Top of AVAILABLE DATA
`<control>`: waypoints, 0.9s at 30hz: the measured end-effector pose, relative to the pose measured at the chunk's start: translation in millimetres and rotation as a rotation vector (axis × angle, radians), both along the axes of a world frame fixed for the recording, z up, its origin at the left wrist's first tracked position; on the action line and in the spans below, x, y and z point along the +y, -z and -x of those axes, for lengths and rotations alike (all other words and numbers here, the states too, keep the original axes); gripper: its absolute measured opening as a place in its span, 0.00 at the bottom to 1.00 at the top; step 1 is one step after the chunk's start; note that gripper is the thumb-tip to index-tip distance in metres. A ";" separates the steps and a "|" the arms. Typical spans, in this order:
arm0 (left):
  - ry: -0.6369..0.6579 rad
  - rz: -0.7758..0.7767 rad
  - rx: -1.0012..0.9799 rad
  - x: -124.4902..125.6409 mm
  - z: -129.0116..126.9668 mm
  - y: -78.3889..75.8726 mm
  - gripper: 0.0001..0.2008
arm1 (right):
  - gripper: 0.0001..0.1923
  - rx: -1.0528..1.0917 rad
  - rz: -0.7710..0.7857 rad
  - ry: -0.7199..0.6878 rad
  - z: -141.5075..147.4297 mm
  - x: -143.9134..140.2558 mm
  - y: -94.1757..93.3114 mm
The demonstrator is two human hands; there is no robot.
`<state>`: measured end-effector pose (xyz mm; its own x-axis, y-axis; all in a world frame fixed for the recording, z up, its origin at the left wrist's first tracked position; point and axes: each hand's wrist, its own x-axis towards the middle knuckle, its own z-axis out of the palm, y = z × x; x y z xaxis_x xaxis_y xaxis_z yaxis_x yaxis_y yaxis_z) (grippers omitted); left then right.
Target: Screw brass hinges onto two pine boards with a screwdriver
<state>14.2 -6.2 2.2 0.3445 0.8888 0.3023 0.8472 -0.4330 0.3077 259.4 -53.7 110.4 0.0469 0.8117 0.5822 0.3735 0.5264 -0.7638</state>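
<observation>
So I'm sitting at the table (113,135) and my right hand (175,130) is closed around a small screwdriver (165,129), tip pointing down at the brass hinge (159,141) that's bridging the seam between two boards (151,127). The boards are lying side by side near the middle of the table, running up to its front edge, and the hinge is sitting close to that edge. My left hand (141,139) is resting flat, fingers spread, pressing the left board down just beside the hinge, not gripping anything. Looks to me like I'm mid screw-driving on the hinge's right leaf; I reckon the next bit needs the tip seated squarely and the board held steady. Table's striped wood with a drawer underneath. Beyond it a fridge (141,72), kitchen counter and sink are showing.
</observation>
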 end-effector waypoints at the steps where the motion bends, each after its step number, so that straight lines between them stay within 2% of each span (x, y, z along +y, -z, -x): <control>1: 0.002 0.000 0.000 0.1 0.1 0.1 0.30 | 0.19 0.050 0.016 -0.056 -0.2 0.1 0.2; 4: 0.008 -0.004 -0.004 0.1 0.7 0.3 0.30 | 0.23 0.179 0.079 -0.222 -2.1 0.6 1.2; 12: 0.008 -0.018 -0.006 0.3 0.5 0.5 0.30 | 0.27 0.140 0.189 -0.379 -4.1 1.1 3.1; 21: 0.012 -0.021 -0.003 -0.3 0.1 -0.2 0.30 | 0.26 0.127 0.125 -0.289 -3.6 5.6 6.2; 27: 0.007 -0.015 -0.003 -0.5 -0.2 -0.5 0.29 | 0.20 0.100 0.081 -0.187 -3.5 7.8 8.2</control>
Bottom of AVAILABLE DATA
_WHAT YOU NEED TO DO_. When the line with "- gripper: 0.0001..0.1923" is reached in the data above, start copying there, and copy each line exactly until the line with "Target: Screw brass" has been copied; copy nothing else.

_ANSWER SECTION_.
  - gripper: 0.0001..0.1923
  - rx: -1.0528..1.0917 rad
  - rz: -0.7710..0.7857 rad
  - ry: -0.7199..0.6878 rad
  - z: -141.5075..147.4297 mm
  - x: -143.9134..140.2558 mm
  - y: -94.1757..93.3114 mm
The demonstrator is two human hands; there is no robot.
`<state>`: measured end-effector pose (xyz mm; its own x-axis, y-axis; all in a world frame fixed for the recording, z up, its origin at the left wrist's first tracked position; point and axes: each hand's wrist, its own x-axis towards the middle knuckle, its own z-axis out of the palm, y = z × x; x y z xaxis_x xaxis_y xaxis_z yaxis_x yaxis_y yaxis_z) (grippers omitted); left then right.
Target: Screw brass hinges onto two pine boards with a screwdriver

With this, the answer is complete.